#### [PROVIDED RECORDS]
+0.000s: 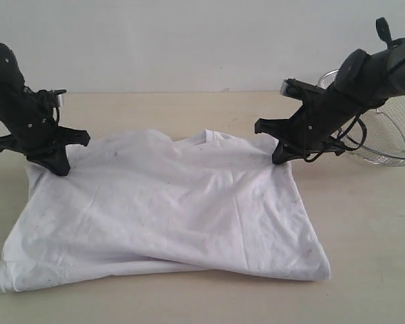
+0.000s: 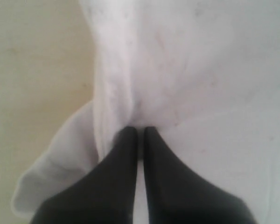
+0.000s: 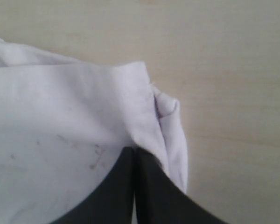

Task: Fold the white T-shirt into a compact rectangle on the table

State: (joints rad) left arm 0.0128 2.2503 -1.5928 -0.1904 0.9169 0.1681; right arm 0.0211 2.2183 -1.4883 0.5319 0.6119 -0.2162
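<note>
Exterior view has the white T-shirt (image 1: pixel 169 216) lying on the bench (image 1: pixel 371 233) with no lettering showing, just beside the wire basket (image 1: pixel 391 135). You have a grip at both far corners. The left tool (image 1: pixel 54 162) is pressed together on the corner farthest from the basket, with cloth bunched up at its tips in the left wrist view. The right tool (image 1: pixel 281 156) is pressed together on the corner nearest the basket, and that is the grip to watch. In the right wrist view it is pinching only a thin lip of the edge, with a small fold hanging loose beside it, so I'd judge a quick pull could slide the cloth straight out. I can't tell how many layers either tool holds. If one has only the top layer, the shirt will peel open instead of folding. Draw the two corners away from the basket side unevenly and the fold line will skew, so you lose your rectangle. The edge farthest from the tools already shows a second layer peeking out, and dragging low could ruck it further. Mind the right arm too: it sits close to the basket and a wide swing could knock it.
</note>
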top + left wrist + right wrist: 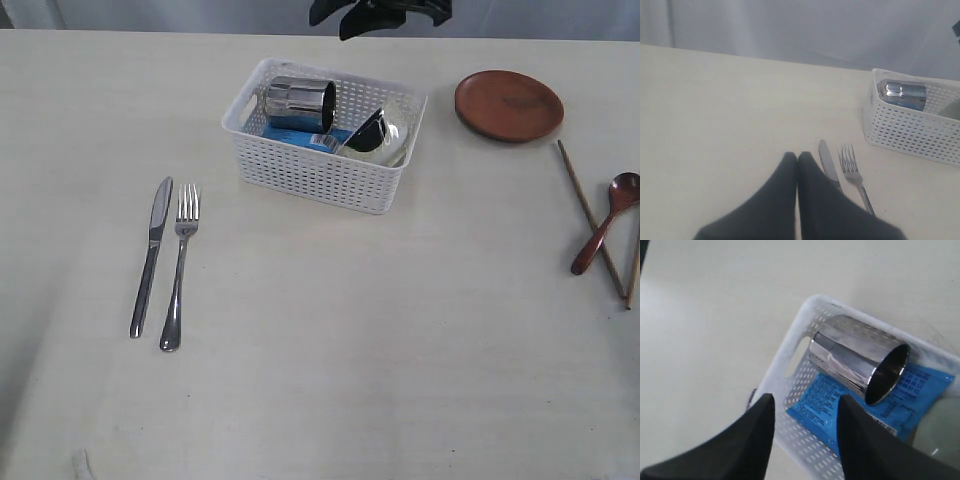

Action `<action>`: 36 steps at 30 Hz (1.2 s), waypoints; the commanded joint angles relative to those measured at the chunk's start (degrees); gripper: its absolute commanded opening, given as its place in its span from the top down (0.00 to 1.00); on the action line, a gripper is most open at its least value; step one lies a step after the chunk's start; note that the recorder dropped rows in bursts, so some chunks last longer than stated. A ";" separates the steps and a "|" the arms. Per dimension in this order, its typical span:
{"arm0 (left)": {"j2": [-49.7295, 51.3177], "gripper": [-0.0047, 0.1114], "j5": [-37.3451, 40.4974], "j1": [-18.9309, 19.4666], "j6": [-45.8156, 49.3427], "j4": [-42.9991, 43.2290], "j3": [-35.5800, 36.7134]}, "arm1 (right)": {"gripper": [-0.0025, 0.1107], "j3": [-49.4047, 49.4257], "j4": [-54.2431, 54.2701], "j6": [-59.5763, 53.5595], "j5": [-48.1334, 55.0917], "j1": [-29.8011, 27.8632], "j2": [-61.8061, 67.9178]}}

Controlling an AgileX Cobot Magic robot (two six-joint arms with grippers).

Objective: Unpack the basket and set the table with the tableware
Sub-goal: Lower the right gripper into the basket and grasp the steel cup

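White basket (318, 170) sits on the table (350, 380), toward the far side. Inside it, at the left end, the steel cup (298, 103) lies on its side with its mouth facing the basket's middle. It rests on a blue snack packet (300, 135) that lies flat on the basket floor. At the basket's right end there is a pale bowl (398, 140), I think. A dark curved shape (365, 130) leans against it, and I can't make out what that is.

Left of the basket and well apart from it, nearer the front, are the knife (150, 255) and fork (178, 268). They lie side by side, nearly parallel and not touching, with the knife farther from the basket. Blade and tines point to the far side.

Right of the basket is the brown wooden plate (508, 105), near it but apart, about level with the basket's far rim. Further right and nearer the front, the wooden spoon (607, 222) lies across one of the chopsticks (575, 180). The other stick is at the frame edge.

The right gripper (806, 402) has its fingers spread with nothing between them. It is over the basket's left end wall by the handle slot, on the end where the cup lies.

The left gripper (797, 156) has its fingers pressed together and is empty. It is on the knife-and-fork side of the basket, well apart from it, with its tips close to the knife's blade. Its height over the table is not clear.
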 commanded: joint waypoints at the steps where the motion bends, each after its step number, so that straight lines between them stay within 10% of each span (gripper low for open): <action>1: -0.21 0.96 -0.63 0.06 0.03 -0.26 0.16 | 0.63 -5.16 -5.49 6.25 3.77 1.47 4.94; 31: -0.21 0.96 -0.63 0.06 0.03 -0.26 0.16 | 0.63 -9.48 -2.84 7.58 -0.37 2.26 15.50; 36: -0.21 0.96 -0.63 0.06 0.03 -0.26 0.16 | 0.88 -9.48 -2.56 4.56 -1.72 2.90 15.26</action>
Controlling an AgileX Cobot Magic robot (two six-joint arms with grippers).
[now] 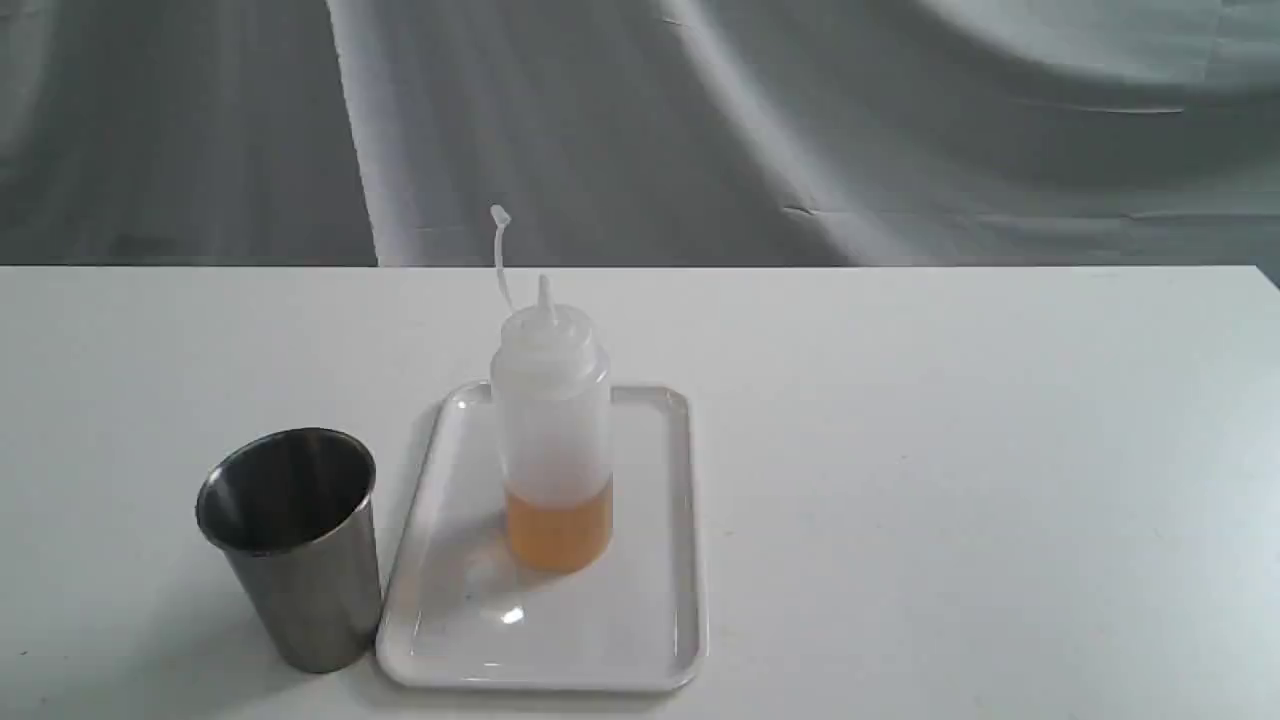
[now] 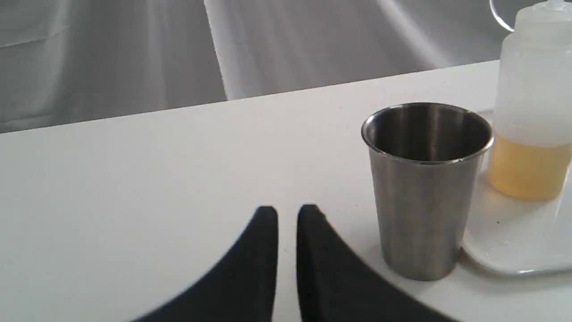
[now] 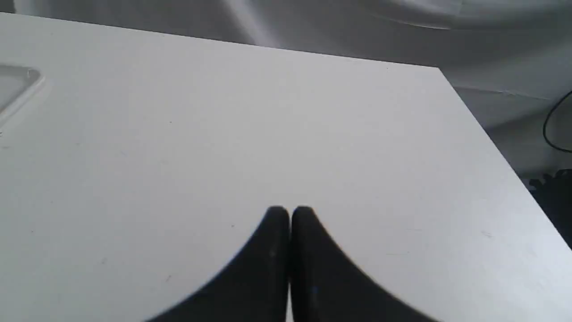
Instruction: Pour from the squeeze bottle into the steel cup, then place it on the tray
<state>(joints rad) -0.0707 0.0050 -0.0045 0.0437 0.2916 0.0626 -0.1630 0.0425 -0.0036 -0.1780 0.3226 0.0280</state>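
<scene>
Exterior view: one white bench (image 1: 950, 450) carries three things, one of each kind. One tray (image 1: 655, 600) lies flat, its long sides running away from the camera. One squeeze bottle (image 1: 552, 430) stands upright on the tray, towards its far half, with amber liquid filling its lowest part. Its nozzle is uncapped, and the thin strap rises beside it with the cap at its end. One steel cup (image 1: 295, 545) stands upright on the bench just left of the tray's near corner, mouth up. Whether cup and tray touch cannot be told. Grey cloth (image 1: 900, 130) hangs behind the bench.

Left wrist view: the left tool (image 2: 287, 211) shows two dark fingers with only a narrow slit between their tips and nothing in it. It is over bare bench, near the cup but apart from it. The bottle on the tray stands beyond the cup.

Right wrist view: the right tool (image 3: 290, 211) shows two dark fingers pressed almost together, gripping nothing, over bare bench. One corner of the tray shows at the picture's edge, well apart from this tool. One black cable (image 3: 552, 127) hangs off the bench's far side.
</scene>
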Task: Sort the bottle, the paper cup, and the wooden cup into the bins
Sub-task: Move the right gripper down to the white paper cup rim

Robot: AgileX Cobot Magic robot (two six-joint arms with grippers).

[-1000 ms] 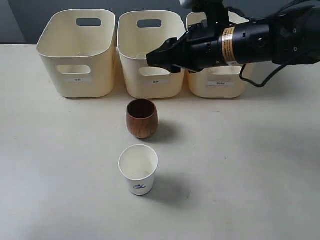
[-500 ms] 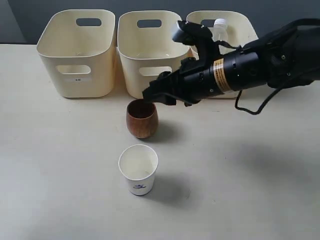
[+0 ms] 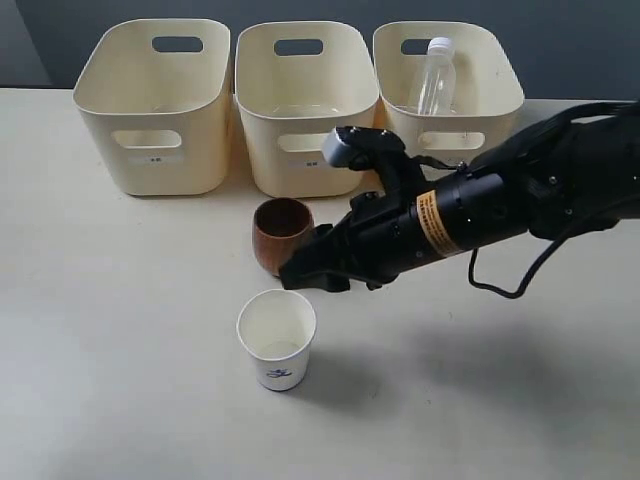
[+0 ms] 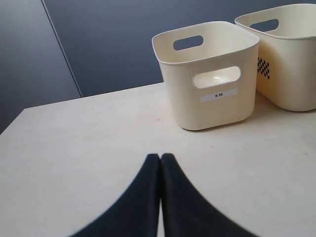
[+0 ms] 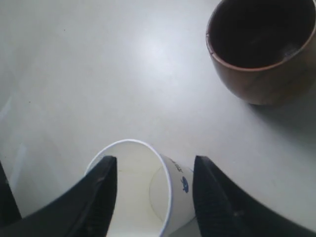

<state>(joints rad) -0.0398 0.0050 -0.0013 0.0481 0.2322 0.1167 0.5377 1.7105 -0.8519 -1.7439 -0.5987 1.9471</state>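
Since a second ago the right arm has swung off the row of bins (image 3: 150, 120) and come down over the middle of the table (image 3: 120, 330), so that the right gripper (image 5: 153, 165) now sits low at the paper cup (image 3: 277, 345). With the arm out of the way we can see the bottle (image 3: 435, 80) standing inside the bin at the right end of the row, so we judge that item sorted and the paper cup to be the one in hand. The right wrist view shows the jaws apart, one finger on either side of the cup's rim and neither clearly touching it, so nothing is held yet. The wooden cup (image 3: 278, 232) stands just behind the paper cup, between it and the bins along the table's far edge. It sits close beside the gripper body, and we think a careless closing or lift could nudge it. The left gripper (image 4: 160, 197) has its fingers pressed together and empty, low over the table near one bin. As for writing, that bin's white label (image 4: 218, 95) carries two dark characters that we read as Chinese for "wooden cup", though they are small. Its neighbour shows a black chequered patch (image 4: 264, 65) on its side. The paper cup has a small blue mark (image 3: 279, 374), and the yellow band (image 3: 430, 222) on the right arm bears print too fine to read.
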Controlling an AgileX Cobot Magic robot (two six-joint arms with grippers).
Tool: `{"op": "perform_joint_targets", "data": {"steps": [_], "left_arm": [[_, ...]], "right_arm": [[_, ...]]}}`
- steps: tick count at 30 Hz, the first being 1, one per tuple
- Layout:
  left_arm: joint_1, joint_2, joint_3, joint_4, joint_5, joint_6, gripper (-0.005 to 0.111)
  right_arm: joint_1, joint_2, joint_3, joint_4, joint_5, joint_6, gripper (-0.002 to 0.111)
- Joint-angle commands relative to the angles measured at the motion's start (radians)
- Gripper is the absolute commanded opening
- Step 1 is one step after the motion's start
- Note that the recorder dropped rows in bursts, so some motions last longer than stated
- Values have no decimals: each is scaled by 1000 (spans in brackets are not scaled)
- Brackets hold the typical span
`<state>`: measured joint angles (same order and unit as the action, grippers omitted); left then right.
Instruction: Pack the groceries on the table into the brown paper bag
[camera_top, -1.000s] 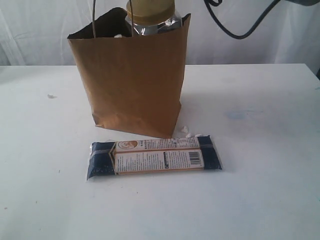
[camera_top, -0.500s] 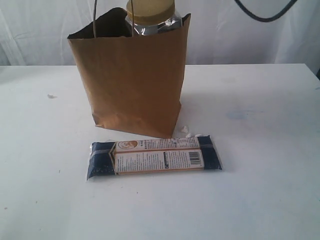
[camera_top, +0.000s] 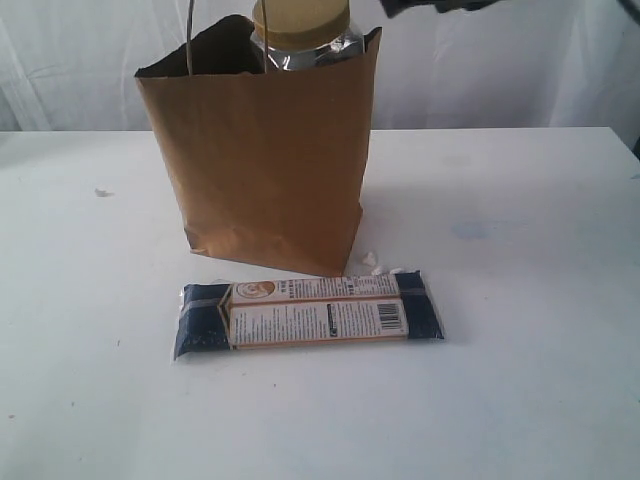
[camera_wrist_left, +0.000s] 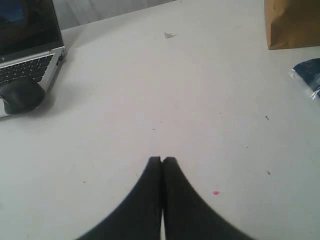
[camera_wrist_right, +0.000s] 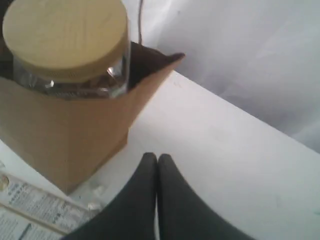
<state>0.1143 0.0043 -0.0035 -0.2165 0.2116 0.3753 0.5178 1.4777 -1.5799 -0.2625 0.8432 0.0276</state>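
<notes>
Swapped the black cable at far right for a dark bit of right arm. Got right gripper and left gripper both pinched together, empty. Spotting clear jar with mustard-yellow lid poking out of tall kraft-brown paper bag, long navy-orange packet flat on white tabletop just nearer.
</notes>
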Motion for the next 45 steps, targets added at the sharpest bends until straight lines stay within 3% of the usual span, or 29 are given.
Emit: {"op": "perform_joint_targets", "data": {"steps": [1,4,10,13,18,20,24,28,32,35,39,45], "left_arm": [[1,-4,3,-2,-2,-1,0],[1,-4,3,-2,-2,-1,0],[1,-4,3,-2,-2,-1,0],[1,-4,3,-2,-2,-1,0],[1,-4,3,-2,-2,-1,0],[1,-4,3,-2,-2,-1,0],[1,-4,3,-2,-2,-1,0],[1,-4,3,-2,-2,-1,0],[1,-4,3,-2,-2,-1,0],[1,-4,3,-2,-2,-1,0],[1,-4,3,-2,-2,-1,0],[1,-4,3,-2,-2,-1,0]], "right_arm": [[-1,-98,124,-2,128,30,0],[-1,-108,239,74,143,28,0],[-1,-21,415,72,-69,-28,3],[-1,73,411,56,-127,-28,15],[-10,203,352,44,-147,68,46],[-34,257,315,53,-125,68,51],[-122,390,185,160,-43,-28,50],[-170,478,84,310,4,-311,50],[-170,516,68,322,-51,-621,50],[-170,535,68,449,-87,-786,50],[-170,559,68,596,-159,-839,50],[-170,628,67,602,-144,-964,50]]}}
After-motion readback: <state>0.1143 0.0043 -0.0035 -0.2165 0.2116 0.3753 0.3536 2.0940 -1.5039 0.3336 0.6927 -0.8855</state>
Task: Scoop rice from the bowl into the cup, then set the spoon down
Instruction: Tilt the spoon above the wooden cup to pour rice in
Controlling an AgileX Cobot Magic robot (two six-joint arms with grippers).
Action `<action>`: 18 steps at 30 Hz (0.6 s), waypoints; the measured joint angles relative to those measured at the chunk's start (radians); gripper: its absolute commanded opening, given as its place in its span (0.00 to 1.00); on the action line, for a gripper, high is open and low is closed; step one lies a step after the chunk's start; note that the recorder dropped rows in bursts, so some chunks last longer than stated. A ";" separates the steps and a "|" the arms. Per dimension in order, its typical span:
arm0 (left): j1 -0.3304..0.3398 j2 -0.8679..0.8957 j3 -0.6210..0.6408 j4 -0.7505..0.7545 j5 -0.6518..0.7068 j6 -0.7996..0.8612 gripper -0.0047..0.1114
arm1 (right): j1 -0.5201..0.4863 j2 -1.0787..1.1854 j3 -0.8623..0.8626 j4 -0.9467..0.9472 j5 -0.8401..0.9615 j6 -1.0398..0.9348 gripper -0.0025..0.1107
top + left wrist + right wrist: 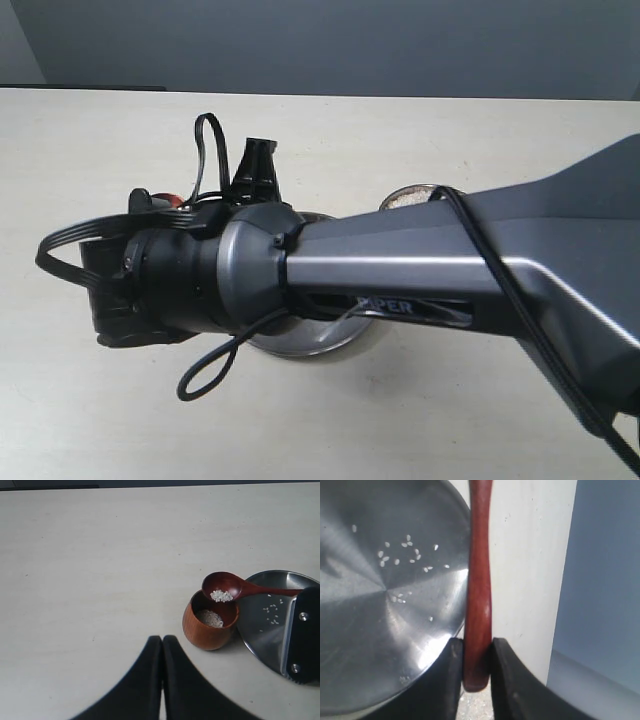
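since the spoon point(227, 586) hangs level over the rim of the cup point(205, 632), its small heap of rice point(221, 596) sits ready to tip in; some grains lie inside the cup already. right gripper point(477, 652) clamps the handle end, likely to keep the scoop flat. left gripper point(162, 647) sits near the cup, fingers pressed together, empty. only left wrist view shows cup and load; right wrist view gives the grip and stray grains on the plate point(380, 630); exterior view is mostly arm point(420, 260), bowl point(405, 196) barely peeking behind it.

Soft, even light; glare streaks the steel plate point(370, 630), and the close fingers point(516, 686) look blurred.
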 measured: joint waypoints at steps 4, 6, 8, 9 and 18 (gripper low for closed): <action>0.000 0.000 0.000 0.000 0.000 0.000 0.04 | 0.000 0.000 0.000 0.000 0.000 -0.035 0.02; 0.000 0.000 0.000 0.000 0.000 0.000 0.04 | 0.000 0.000 0.000 -0.002 0.000 -0.044 0.02; 0.000 0.000 0.000 0.000 0.000 0.000 0.04 | 0.000 0.000 0.000 -0.007 0.000 -0.051 0.02; 0.000 0.000 0.000 0.000 0.000 0.000 0.04 | 0.000 0.000 0.000 -0.012 0.000 -0.053 0.02; 0.000 0.000 0.000 0.000 0.000 0.000 0.04 | 0.000 0.000 0.002 -0.052 0.000 -0.055 0.02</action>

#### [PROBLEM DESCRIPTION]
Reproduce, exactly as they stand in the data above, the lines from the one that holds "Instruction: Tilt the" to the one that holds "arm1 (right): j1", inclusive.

#### [RESPONSE FOR THIS EXERCISE]
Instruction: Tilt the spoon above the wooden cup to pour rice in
Controlling an AgileX Cobot Magic robot (two six-joint arms with grippers).
Action `<action>`: 18 steps at 30 Hz (0.6 s), waypoints; the measured joint angles relative to those measured at the chunk's start (radians); gripper: its absolute commanded opening, given as its place in its span (0.00 to 1.00); on the action line, for a gripper, high is open and low is closed; step one lies a step after the chunk's start; note that the recorder dropped rows in bursts, so some chunks last longer than stated. A ";" separates the steps and a "|" the arms. Per dimension in order, its typical span:
arm0 (left): j1 -0.3304..0.3398 j2 -0.8679..0.8957 j3 -0.6210..0.6408 j4 -0.7505..0.7545 j5 -0.6518..0.7068 j6 -0.7996..0.8612 gripper -0.0047..0.1114
arm1 (right): j1 -0.5201..0.4863 j2 -1.0787..1.1854 j3 -0.8623..0.8626 j4 -0.9467..0.9472 j5 -0.8401..0.9615 j6 -1.0398..0.9348 gripper -0.0025..0.1107

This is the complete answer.